Des technologies hors norme pour le laser
Le 29 janvier 1996, le président de la République française, Jacques Chirac, annonce la fin des essais nucléaires français. Le 23 octobre 2014, le Premier ministre, Manuel Valls, inaugure sur le site du Barp (Gironde) le Laser mégajoule (LMJ). Ce dernier va reproduire ce qui se passe dans une arme nucléaire, et devra, couplé avec la simulation numérique, se substituer aux essais pour assurer la fiabilité de la dissuasion française. Entre ces deux dates, presque deux décennies de R & D, pendant lesquelles des technologies en optique, électronique, mécanique… ont dû repousser leurs limites. Des techniques de fabrication innovantes ont été mises au point par les industriels partenaires du projet. Et des usines ont été créées pour fabriquer dans des conditions optimales les composants du LMJ. De l’impulsionlaser achat initiale jusqu’à la cible millimétrique où se déclenche la réaction de fusion nucléaire, tout, ou presque, était à inventer.
Une source pure
Au point de départ des faisceaux laser qui déclencheront une fusion nucléaire, il y a… une source.
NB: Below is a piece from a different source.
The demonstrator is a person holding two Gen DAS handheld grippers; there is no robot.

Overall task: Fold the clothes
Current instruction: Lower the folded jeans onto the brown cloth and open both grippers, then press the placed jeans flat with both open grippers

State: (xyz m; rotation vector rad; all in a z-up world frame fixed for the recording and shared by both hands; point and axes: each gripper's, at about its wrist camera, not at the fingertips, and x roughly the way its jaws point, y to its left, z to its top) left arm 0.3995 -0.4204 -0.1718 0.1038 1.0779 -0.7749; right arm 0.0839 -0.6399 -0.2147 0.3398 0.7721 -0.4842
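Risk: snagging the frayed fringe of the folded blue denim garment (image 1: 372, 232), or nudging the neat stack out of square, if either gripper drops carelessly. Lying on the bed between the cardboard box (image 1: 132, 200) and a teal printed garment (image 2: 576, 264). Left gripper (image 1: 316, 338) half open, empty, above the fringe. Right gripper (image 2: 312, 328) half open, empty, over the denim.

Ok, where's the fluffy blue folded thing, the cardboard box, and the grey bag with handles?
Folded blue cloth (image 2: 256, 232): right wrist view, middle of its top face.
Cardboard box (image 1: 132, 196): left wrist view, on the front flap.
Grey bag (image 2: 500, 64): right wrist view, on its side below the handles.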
Soit un petit laser qui produit des impulsions très peu énergétiques (1 milliardième de joule), mais dont les caractéristiques sont extrêmement contrôlées. Sa longueur d’onde est très précise (1 053 nm). Et toutes ses propriétés (forme du faisceau, durée de l’impulsion…) sont définies et calculées pour anticiper les déformations que le faisceau subira tout au long de la chaîne, afin que les performances visées soient atteintes en arrivant sur la cible. « La source laser est équipée d’un système de diagnostic, qui permet de garantir les caractéristiques du faisceau avant de laisser partir l’impulsion dans la chaîne et d’éviter tout risque d’endommagement », explique Patrice Le Boudec, le PDG d’Idil, qui fournit les quatre sources laser du LMJ. C’est à partir de ces sources que sont créés 176 faisceaux, aussitôt pré-amplifiés à 1 joule par un module fourni par Quantel. Pour Idil, une PME de 28 personnes, le défi était aussi de s’intégrer dans le projet industriel du LMJ. Savoir faire dialoguer ses sources laser 30000mw avec le logiciel de contrôle commande fourni par Codra (il surveillera plus d’un million de variables) mais également d’assurer le suivi et la documentation dans un projet géré selon des normes de type aéronautique… Cela en valait la peine : le LMJ représente 15 % de l’activité d’Idil, et le savoir-faire acquis lui a ouvert les portes de grands projets d’instruments scientifiques, comme le European X-ray free electron laser (E - XFel), un laser à rayons X en construction près de Hambourg.